South Africa, with tacit collusion of the United States, permitted terrorist attacks against the leftist government of Mozambique, and propped up the Savimbi insurgency in Angola, possibly aided by secret funds flowing from the coffers of the Nugan Hand Bank. As we noted earlier, South Africa spent considerable sums attempting to defeat Senator Clark and to reverse U.S. public opinion. The upshot of these activities was that the newly independent governments of Southern Africa were the first to suffer the effects of modern contra-war, presaging the future unleashing of the Reagan Doctrine on the Third World.

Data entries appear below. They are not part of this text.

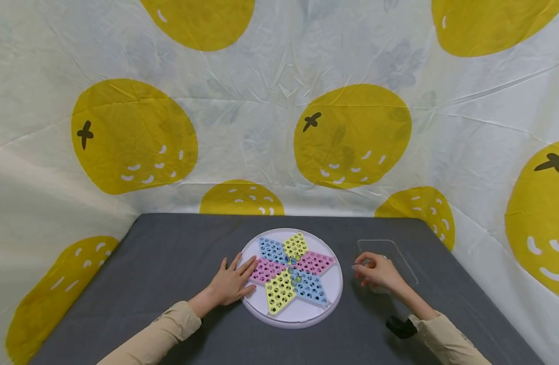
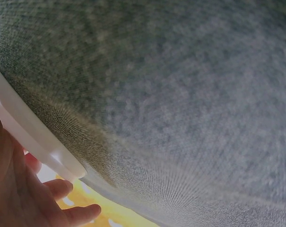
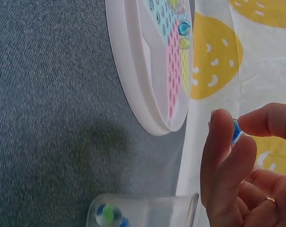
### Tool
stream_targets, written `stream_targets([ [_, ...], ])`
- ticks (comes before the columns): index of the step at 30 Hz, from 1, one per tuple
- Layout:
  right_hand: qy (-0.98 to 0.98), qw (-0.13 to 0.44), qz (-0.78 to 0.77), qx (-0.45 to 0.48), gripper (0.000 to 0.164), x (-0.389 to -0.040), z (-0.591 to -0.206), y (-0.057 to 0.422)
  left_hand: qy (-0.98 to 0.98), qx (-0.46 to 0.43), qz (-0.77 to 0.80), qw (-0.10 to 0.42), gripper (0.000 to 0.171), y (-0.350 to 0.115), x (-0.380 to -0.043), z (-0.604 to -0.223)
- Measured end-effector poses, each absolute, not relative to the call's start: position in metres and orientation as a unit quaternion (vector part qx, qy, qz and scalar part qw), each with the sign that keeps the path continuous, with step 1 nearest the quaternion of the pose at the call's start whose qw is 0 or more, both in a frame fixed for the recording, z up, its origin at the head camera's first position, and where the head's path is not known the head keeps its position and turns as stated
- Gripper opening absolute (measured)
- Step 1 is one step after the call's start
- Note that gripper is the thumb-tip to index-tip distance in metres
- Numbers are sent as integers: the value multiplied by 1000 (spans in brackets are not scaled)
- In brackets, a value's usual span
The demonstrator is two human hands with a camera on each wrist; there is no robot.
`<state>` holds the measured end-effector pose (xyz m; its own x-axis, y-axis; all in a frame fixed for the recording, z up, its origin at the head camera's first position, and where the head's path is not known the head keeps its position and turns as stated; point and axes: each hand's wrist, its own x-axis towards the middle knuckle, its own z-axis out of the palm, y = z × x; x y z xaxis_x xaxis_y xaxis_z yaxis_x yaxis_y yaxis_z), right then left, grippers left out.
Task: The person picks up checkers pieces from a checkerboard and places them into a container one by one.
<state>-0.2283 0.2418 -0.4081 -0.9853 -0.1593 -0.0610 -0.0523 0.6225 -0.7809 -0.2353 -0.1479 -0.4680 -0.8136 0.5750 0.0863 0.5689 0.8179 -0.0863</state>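
Note:
A round white Chinese checkers board (image 1: 316,310) lies on the dark cloth, its star marked in yellow, blue and pink holed points. Several glass marbles (image 1: 292,260) sit around the star's middle. My left hand (image 1: 231,280) rests on the board's left edge, fingers spread and straight over the rim. In the right wrist view a marble with blue in it (image 3: 236,131) is pinched between the thumb and fingers of my right hand (image 3: 247,161). That hand is right of the board, raised over the near side of a clear plastic container (image 1: 409,266).
More marbles (image 3: 108,215), green and blue, lie inside the clear container. A black object (image 1: 400,327) shows at the right wrist by the sleeve. Grey cloth (image 1: 179,258) covers the table, and a curtain with yellow fruit print (image 1: 243,132) hangs behind and at both sides.

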Motion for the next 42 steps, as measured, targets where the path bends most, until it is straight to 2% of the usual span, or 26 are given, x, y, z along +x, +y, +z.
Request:
stream_targets([
  [23,905,43,-419,-61,31,-227,-400,280,-953,-298,26,47,63,-148,-238,-471],
  [42,916,35,-400,-16,32,-225,-398,307,-955,-295,24,37,64,-149,-238,-472],
])
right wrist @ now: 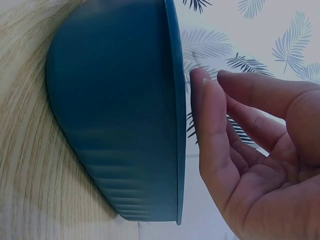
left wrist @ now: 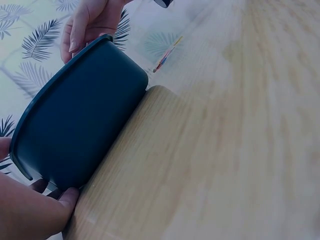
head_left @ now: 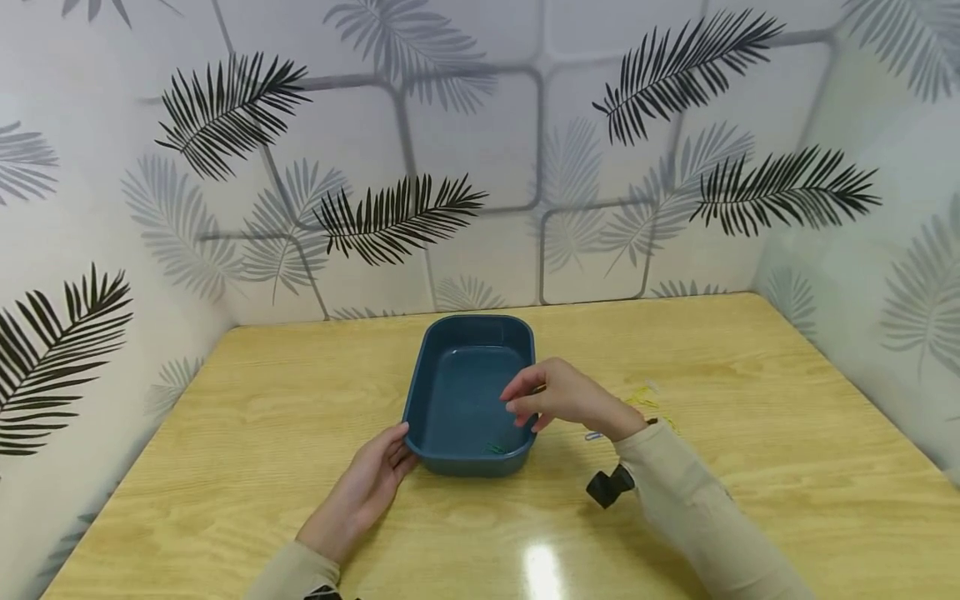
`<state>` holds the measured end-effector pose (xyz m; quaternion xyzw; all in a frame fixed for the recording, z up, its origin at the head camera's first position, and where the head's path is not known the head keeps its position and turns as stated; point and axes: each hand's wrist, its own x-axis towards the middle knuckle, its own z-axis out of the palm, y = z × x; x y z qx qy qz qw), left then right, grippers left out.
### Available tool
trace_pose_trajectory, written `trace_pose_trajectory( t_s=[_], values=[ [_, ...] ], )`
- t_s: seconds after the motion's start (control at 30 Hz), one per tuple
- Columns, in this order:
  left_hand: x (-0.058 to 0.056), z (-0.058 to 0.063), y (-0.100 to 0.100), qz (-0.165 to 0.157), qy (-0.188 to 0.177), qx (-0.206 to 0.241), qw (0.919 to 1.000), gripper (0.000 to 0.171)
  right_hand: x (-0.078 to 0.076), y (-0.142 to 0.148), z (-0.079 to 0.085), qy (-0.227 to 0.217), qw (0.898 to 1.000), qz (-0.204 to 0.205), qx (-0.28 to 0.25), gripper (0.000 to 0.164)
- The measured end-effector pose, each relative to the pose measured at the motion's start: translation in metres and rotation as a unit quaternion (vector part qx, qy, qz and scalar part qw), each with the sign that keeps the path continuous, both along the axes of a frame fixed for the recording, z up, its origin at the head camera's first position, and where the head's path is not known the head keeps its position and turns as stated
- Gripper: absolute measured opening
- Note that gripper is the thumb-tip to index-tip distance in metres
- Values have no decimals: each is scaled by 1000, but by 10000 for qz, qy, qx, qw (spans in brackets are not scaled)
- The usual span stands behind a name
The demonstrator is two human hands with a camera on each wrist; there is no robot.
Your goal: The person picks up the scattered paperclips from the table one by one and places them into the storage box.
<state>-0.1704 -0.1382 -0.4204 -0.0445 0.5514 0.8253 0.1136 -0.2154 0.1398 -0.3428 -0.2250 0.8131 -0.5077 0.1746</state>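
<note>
A dark blue rectangular plastic basin (head_left: 471,392) stands on the wooden table, its long side running away from me. My left hand (head_left: 372,479) holds its near left corner, with a fingertip at the rim and others low against the wall (left wrist: 80,115). Above the basin's right side hovers my right hand (head_left: 558,393). Its fingers are loosely bent, the thumb and index tips (right wrist: 207,90) close together, and I see nothing between them. A small green stringy thing (head_left: 497,448) lies inside the basin near its front wall.
Right of the basin, partly hidden behind my right wrist, lie thin yellow strands (head_left: 643,397) and a small blue-and-white piece (head_left: 593,436). The light wood table (head_left: 300,392) meets leaf-patterned walls (head_left: 480,150) at the back and sides.
</note>
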Motion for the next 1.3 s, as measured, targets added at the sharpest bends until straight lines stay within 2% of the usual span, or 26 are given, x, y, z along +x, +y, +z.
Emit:
trace_pose_trajectory(
  t_s=[0.37,0.5,0.7,0.9,1.1,1.3],
  values=[
    [-1,2,-1,-42,12,9,10000,48,-8,10,2,12,10000,-30,93,22],
    [-1,2,-1,-116,24,8,9999,49,-14,25,5,1,9995,-276,162,25],
    [0,1,-1,-139,-8,5,9999,49,-27,52,9,255,9965,-700,386,28],
    [0,0,-1,-43,20,18,10000,49,-37,81,9,452,9918,-920,767,34],
    [0,-1,-1,-52,2,18,10000,48,-47,107,1,591,9857,-1182,1041,36],
    [0,0,-1,-43,23,16,10000,48,-55,130,-8,835,9725,-1416,1647,38]
  ],
)
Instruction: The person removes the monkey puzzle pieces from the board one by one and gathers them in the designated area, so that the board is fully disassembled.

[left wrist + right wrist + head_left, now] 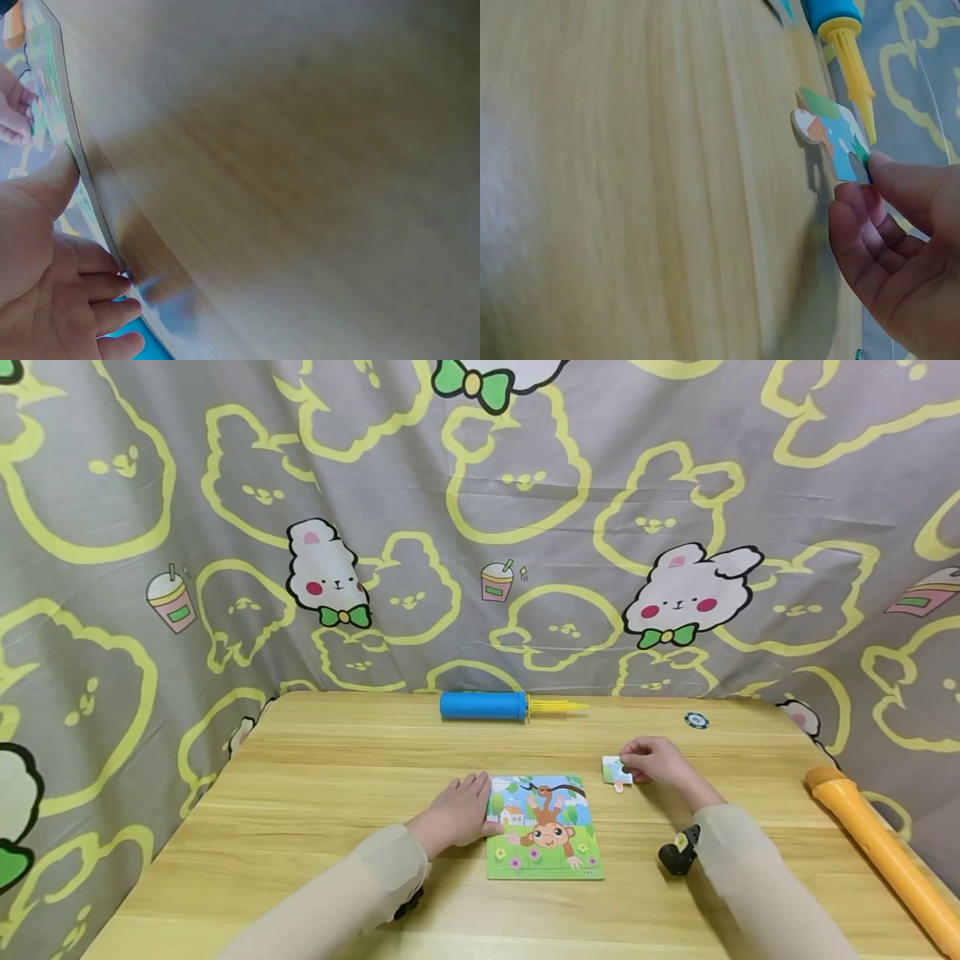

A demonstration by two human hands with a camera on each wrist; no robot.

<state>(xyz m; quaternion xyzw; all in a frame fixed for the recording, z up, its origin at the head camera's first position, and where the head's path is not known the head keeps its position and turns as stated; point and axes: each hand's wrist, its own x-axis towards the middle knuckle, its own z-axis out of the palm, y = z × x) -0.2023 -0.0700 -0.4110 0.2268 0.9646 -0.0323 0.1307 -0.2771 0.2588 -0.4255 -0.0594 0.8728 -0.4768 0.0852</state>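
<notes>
A jigsaw puzzle (pixel 546 839) with a hanging monkey, a small house and flowers lies flat on the table. My left hand (pixel 461 810) rests against its left edge; the left wrist view shows the thumb on the rim and the other fingers (pixel 112 315) stretched out. To the right of the board, my right hand (pixel 663 764) pinches a puzzle piece (pixel 612 769) by its edge between thumb and fingers. That piece (pixel 829 135) is green, blue and white with a rounded tab, and is held off the table in the right wrist view.
A blue hand pump (pixel 483 706) with a yellow nozzle lies along the table's back edge. Further right is a round chip (pixel 697 720). An orange tube-shaped object (pixel 877 852) lies at the right side. A patterned curtain (pixel 420 485) hangs behind.
</notes>
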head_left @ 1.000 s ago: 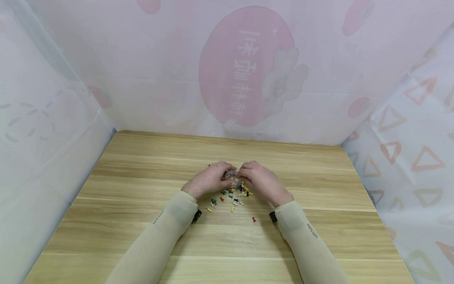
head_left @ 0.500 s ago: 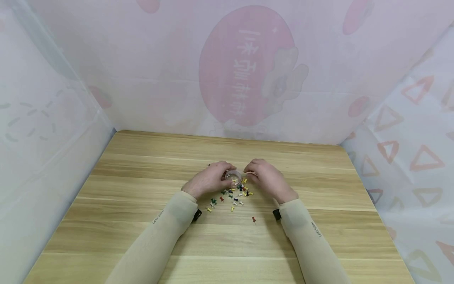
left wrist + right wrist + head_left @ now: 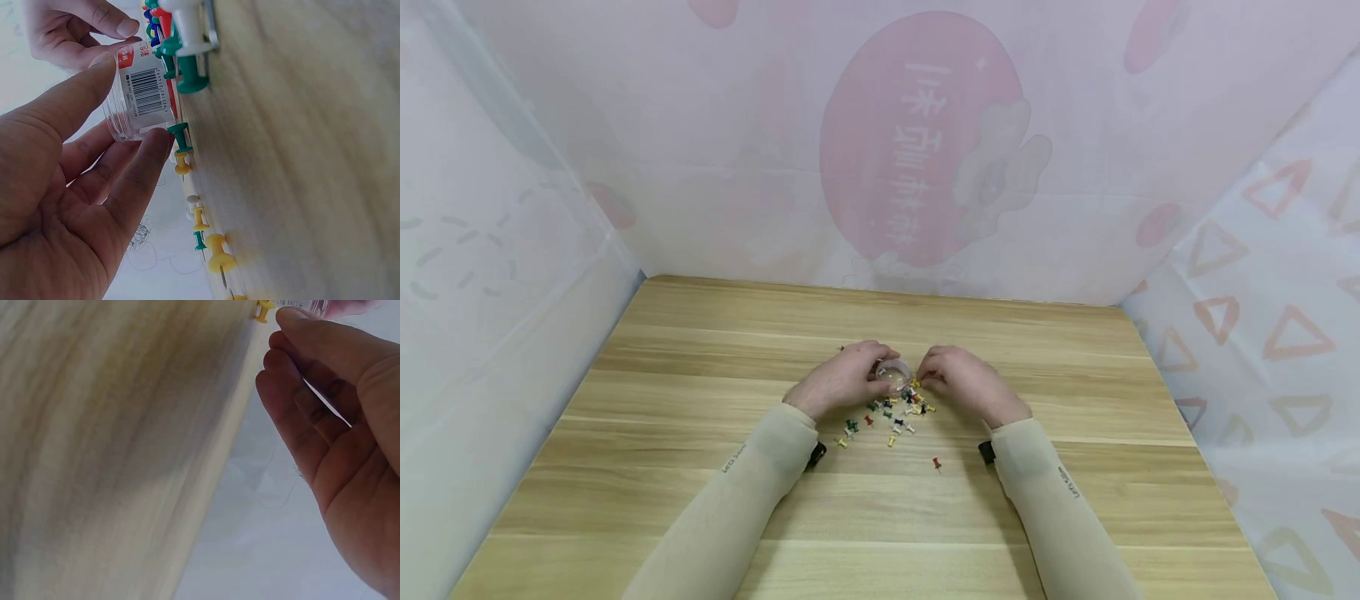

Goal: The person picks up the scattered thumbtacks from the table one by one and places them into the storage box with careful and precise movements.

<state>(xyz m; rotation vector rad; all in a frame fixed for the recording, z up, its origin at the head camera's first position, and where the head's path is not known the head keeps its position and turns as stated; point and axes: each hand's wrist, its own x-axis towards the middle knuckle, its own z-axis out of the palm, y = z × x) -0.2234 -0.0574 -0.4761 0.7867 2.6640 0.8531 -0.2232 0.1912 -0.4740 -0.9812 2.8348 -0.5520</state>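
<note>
Clear plastic jar (image 3: pixel 145 94) on wood-grain desk (image 3: pixel 880 521), clasped in left hand (image 3: pixel 844 379). Yellow plastic pushpin (image 3: pixel 263 310) beside it seemingly reached for by right hand (image 3: pixel 964 383); whether pinched cannot be told. Firm pinch needed next.

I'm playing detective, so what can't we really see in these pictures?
Head view: how many of the small, colourful plastic pushpins sit inside the small, round, clear plastic jar; they're too tiny.
Head view: whether the bare right hand pinches a pushpin; its own fingers block that.
Left wrist view: the finest print on the jar's white-and-red label; too small and blurred.
Right wrist view: the whole jar; the top edge cuts it off.
</note>
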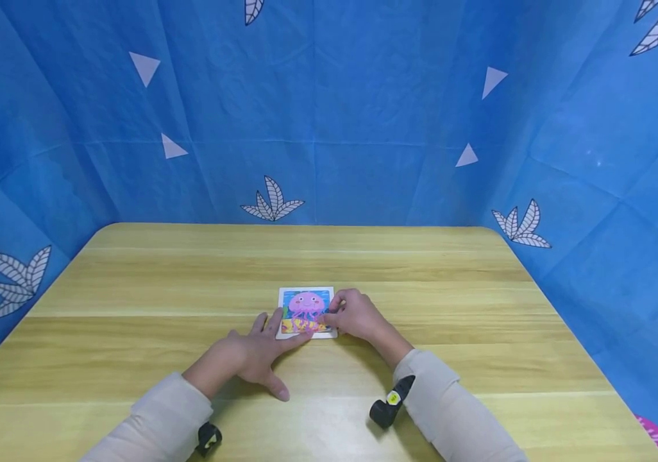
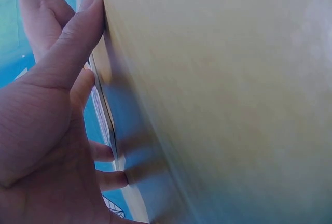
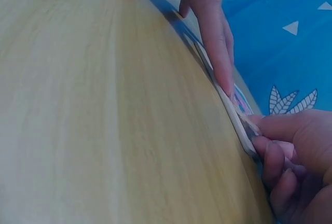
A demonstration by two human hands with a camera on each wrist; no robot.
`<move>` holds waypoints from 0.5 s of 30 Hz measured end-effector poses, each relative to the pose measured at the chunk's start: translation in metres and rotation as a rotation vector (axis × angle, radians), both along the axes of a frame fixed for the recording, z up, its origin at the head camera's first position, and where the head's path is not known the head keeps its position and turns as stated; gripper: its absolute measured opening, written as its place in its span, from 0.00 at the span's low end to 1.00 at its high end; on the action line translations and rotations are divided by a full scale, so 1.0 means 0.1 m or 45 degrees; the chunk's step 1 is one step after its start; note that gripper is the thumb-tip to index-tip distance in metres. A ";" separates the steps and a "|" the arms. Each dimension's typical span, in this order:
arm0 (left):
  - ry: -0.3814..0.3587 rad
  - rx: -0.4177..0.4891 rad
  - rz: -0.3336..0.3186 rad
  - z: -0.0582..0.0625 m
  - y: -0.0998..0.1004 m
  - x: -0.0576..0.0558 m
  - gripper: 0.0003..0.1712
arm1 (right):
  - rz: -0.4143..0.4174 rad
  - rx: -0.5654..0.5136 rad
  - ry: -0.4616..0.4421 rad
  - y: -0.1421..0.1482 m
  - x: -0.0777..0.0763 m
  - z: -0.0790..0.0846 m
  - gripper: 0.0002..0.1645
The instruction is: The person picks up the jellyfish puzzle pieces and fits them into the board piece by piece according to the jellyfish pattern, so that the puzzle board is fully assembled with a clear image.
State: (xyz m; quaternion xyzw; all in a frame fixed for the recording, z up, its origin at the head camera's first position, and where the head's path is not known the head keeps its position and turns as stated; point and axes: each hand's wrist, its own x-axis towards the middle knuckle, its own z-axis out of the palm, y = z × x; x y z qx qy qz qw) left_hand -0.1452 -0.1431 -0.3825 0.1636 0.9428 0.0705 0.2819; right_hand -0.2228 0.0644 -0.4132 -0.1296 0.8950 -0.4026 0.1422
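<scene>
A small flat picture board (image 1: 306, 289) with a white border lies on the table, showing a pink jellyfish over a yellow seabed. My left hand (image 1: 254, 356) rests along its lower left side with fingers spread; the index fingertip touches the lower edge, while the thumb stays off the board. At the lower right corner, my right hand (image 1: 359, 316) pinches a thin flat piece (image 3: 250, 125) between thumb and fingers. That piece tilts up a little from the board in the right wrist view. My fingers hide most of it. The left wrist view shows the board only edge-on.
The wooden table (image 1: 133, 282) extends around the board on all sides. Behind it and along both sides hangs a blue cloth (image 1: 363, 96) printed with leaves and triangles. A black strap device (image 1: 385, 410) sits on the right wrist, another (image 1: 209, 438) on the left.
</scene>
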 end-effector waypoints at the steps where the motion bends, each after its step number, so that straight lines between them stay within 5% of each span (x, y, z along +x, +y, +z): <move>1: 0.000 -0.001 -0.001 0.00 0.00 0.00 0.59 | 0.004 0.013 0.000 0.00 -0.01 0.00 0.15; 15: -0.001 0.020 0.000 0.02 -0.01 0.02 0.58 | 0.031 0.036 -0.138 0.02 -0.09 -0.01 0.19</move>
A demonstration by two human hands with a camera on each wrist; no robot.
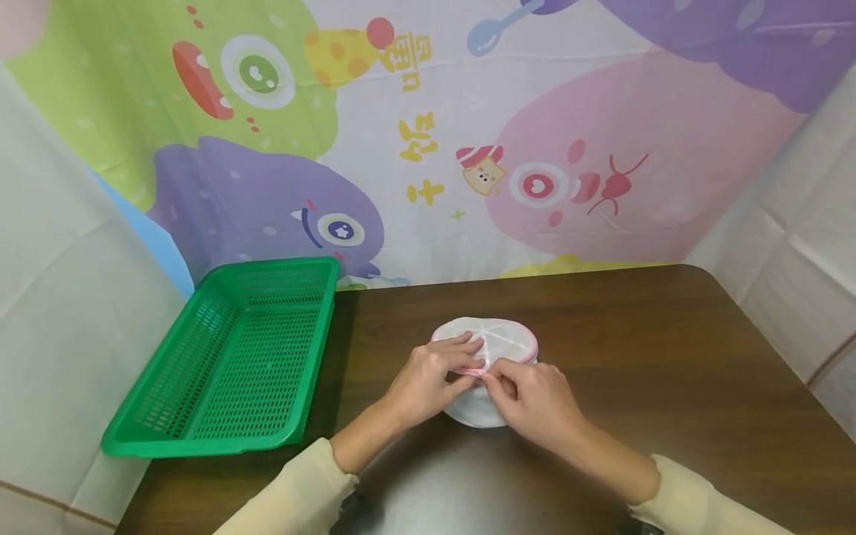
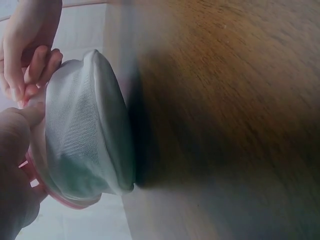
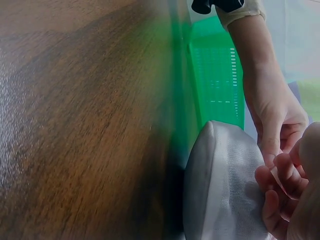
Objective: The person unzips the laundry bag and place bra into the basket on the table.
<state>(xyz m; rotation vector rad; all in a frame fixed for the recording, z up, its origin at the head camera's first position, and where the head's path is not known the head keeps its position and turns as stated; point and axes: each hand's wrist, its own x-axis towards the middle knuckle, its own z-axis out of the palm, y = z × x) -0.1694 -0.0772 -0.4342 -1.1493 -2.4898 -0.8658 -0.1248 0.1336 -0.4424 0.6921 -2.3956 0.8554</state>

Rollnet Profiteering in the Middle East

Only a few points will be made about the enormously complex Middle East. First, this region contained three important pro-U.S. nations: Iran prior to the fall of the Shah in 1979, Saudi Arabia, and Israel. Even before the Soviet invasion of Afghanistan, the Shah and the Saudis were aiding the Afghan rebels against the pro-Soviet regime.

Second, these three Middle East nations were closely linked with the U.S. military-industrial complex. Because Israel received billions of dollars each year in military aid, it bought many weapons from the United States. Because the Shah's Iran and Saudi Arabia were rich, oil-producing nations, they could afford billions in arms purchases. In just one of many arms deals, Rockwell International, assisted by the CIA, paid large bribes to the Shah's air force commander (and brother-in-law) to gain approval to sell to Iran a $500 million electronic spying and communication system of little value. Admiral Thomas Moorer, on the board of directors of the American Security Council, was also involved in a major arms transaction with the Shah, as was Richard Secord, who at that time headed the Pentagon's military assistance program to Iran.

Third, it was in the money-laden labyrinth of the Middle East that profit came close to exceeding anticommunism as motivation for some Rollnet operatives. Ted Shackley, Thomas Clines, Richard Secord, and Edwin Wilson had formed the private firm EATSCO to transport arms to Egypt, a deal that allegedly skimmed $8 million from U.S. government funds. Center for Strategic and International Studies "intellectual" Michael Ledeen intervened on behalf of Shackley and Secord in this case. Secord and Oliver North had also been involved in the $3.5 billion AWACS radar plane sales to the Saudis, following which Saudi funds were sent to the Nicaraguan contras.

For most of these operatives/entrepreneurs, patriotism and profit were designed to overlap. But for Edwin Wilson, this may not have been the case. Wilson was convicted of supplying Libya's Qaddafi with advanced explosives, timing devices, and military training. Regarding Contragate, Wilson has said, "If I wasn't in jail I'd have headed up this operation."

 

Poised and Ready

By 1980, the global rollback network was poised and ready for action. They had a candidate, Ronald Reagan, with many Rollnet ties. The military-industrial complex wing of Rollnet led by CPD had scored major victories against the SALT II arms control pact and in favor of greater military budges. Revolutionary changes on three continents had spawned resistance movements that tied into Rollnet. Old time CIA operatives and Cuban exiles felt betrayed, abandoned, and unemployed by the Carter administration and were mad. And the actions of the Soviet Union in Afghanistan, plus the taking of hostages in Iran, created the ideal climate for a resurgence of global rollback.

During this transition period, the global rollback network was very active both in lobbying for the U.S. government to support their causes and in modernizing their networks. Less than two months after Ronald Reagan's inauguration, Rollnet was back in business.